If you already have these resources in your Relyt data cloud, skip this section.

You can also choose to create these resources on the Relyt console by referring to Manage DW Service Units, Manage DW Users, and Manage DPS Clusters.

  1. Prepare your Terraform script.

    info

    This is just an example. You are recommended to download the latest Relyt Terraform resources from:

    https://github.com/relytcloud/terraform-provider-relyt/tree/v0.0.4/docs/demo/terraform/modules/relyt

    Set the required parameters in the following code.

    terraform {
    required_providers {
    relyt = {
    source = "relytcloud/relyt"
    version = "<version_id>"
    }
    }
    }

    provider "relyt" {
    auth_key = "<api_key>" # Copy the API key you obtained from the previous step.
    role = "SYSTEMADMIN" # The system role for the Relyt cloud account to create, fixed to SYSTEMADMIN.
    }


    locals {
    cloud_id = {
    id = "aws"
    }
    region_id = {
    id = "<region_id>" # Set the ID the region in which the DW service unit will be created.
    }
    BASIC = {
    id = "basic"
    }
    }

    # Create a DW service unit and its default Hybrid DPS cluster.
    resource "relyt_dwsu" "dwsu_example" {
    cloud = local.cloud_id.id
    region = local.region_id.id
    domain = "dwsu-example-tf" # The subdomain, customizable.
    alias = "dwsu-example-test" # The alias of the DW service unit.
    default_dps = {
    name = "hdps-test" # The name for the Hybrid DPS cluster, customizable.
    description = "The Hybrid DPS cluster" # A short description for the Hybrid DPS cluster, customizable and optional.
    engine = "hybrid" # The type of the DPS cluster, fixed to hybrid.
    size = "S" # The size of the Hybrid DPS cluster. Set it based on your needs.
    }
    }

    # Create an Extreme DPS cluster.
    resource "relyt_dps" "edps_example" {
    dwsu_id = relyt_dwsu.dwsu_example.id
    name = "edps1" # The name for the Extreme DPS cluster, customizable.
    description = "An Extreme DPS cluster" # A short description for the Extreme DPS cluster, customizable.
    engine = "extreme" # The type of the DPS cluster, fixed to extreme.
    size = "XS" # The size of the Extreme DPS cluster. Set it based on your needs.
    }

    # Create a DW user.

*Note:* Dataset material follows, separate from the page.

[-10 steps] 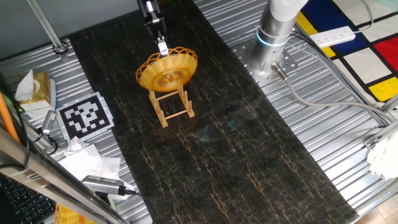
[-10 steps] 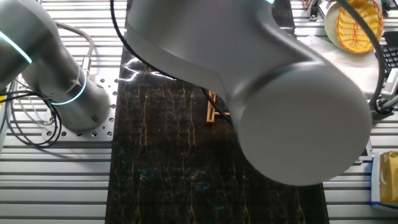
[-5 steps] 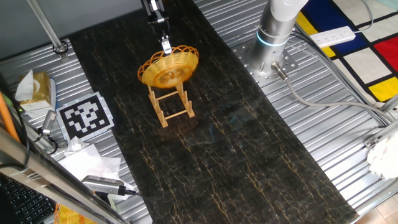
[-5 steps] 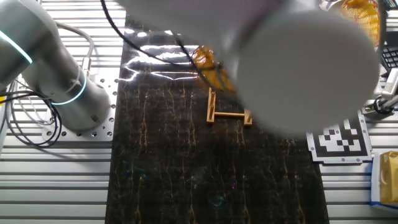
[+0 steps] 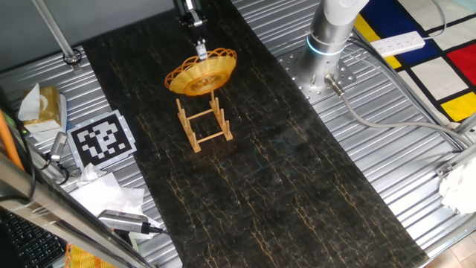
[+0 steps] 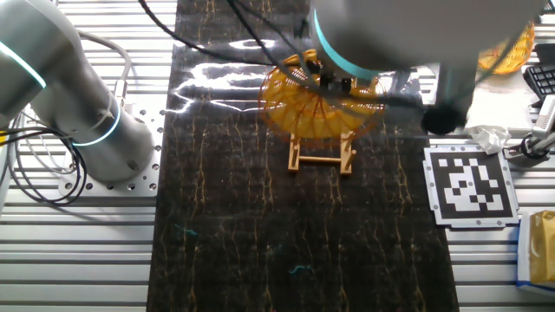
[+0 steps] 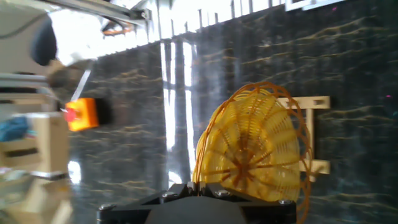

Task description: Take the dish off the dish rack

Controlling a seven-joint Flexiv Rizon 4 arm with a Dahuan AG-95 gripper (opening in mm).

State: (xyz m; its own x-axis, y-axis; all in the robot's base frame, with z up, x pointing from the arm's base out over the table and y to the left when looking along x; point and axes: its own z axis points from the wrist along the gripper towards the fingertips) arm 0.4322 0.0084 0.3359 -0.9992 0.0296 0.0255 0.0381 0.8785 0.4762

You can repeat this code block to create multiple DW users.
    resource "relyt_dwuser" "user1" {
    dwsu_id = relyt_dwsu.dwsu_example.id
    account_name = "user1" # Name the DW user to create.
    account_password = "Qwer123!" # The password for the DW user, which must be 8 to 32 characters in length and contain at least one uppercase letter, one lowercase letter, one digit, and one special character.


    # Other optional parameters
    datalake_aws_lakeformation_role_arn = "anotherRole2" # The ARN of the IAM role with access permissions to AWS Lake Formation.
    async_query_result_location_prefix = "simple" # The prefix of the path to the S3 output location.
    async_query_result_location_aws_role_arn = "anotherSimple" # The ARN of the IAM role with access permissions to the S3 output location.
    }


    data "relyt_dwsu_service_account" "test" {
    dwsu_id = relyt_dwsu.dwsu_example.id
    }
  2. Open your terminal and navigate to the directory that contains the script.

    cd <save_directory>

    Set <save_directory> to the directory path where the script is saved.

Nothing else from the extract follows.